▶ _Work request_: Only a number is expected in reply: the count of lines below where the word "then" occurs.

(Stored data)

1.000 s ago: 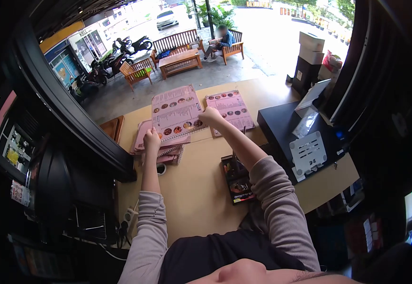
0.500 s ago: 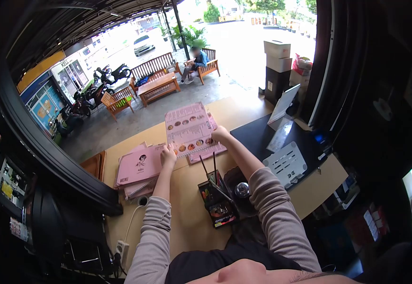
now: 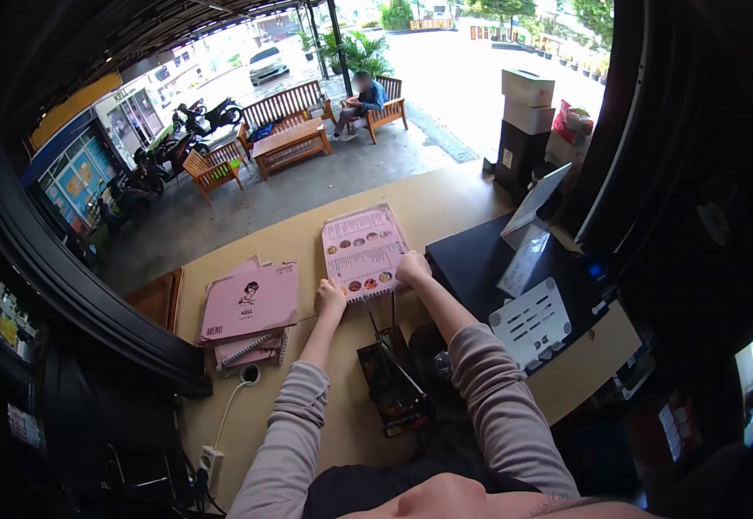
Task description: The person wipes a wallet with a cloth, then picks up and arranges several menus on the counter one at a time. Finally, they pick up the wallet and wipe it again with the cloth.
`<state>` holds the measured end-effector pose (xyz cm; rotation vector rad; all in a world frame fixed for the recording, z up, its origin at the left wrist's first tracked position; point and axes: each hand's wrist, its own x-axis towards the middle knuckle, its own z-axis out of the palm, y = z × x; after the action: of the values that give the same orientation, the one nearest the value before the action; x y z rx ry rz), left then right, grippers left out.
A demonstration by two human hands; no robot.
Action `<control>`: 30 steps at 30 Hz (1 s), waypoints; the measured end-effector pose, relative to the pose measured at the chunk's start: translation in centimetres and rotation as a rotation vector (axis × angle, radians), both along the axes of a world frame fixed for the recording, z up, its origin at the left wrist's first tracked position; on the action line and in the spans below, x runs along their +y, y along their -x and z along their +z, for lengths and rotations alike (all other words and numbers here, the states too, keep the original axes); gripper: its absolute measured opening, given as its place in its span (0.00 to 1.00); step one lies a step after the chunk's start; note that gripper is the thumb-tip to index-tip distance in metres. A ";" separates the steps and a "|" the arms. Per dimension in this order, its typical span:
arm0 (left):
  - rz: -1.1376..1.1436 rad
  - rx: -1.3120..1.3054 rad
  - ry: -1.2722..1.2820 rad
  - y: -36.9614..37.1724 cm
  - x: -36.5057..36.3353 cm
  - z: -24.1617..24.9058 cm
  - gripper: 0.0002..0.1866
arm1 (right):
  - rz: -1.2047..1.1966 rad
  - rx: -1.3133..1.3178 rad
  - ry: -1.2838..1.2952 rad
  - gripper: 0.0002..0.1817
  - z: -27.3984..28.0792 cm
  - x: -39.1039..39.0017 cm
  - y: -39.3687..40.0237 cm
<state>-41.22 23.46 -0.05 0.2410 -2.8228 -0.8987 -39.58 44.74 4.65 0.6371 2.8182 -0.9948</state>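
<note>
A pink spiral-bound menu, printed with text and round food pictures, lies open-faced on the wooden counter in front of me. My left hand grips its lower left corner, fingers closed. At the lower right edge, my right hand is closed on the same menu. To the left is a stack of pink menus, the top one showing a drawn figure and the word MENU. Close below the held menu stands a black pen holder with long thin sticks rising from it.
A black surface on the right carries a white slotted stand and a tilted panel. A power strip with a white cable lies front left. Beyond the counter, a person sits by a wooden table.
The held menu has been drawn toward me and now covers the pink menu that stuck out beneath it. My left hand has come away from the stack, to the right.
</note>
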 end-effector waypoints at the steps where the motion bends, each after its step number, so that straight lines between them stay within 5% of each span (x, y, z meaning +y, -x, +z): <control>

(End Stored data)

▶ _Task response_: 2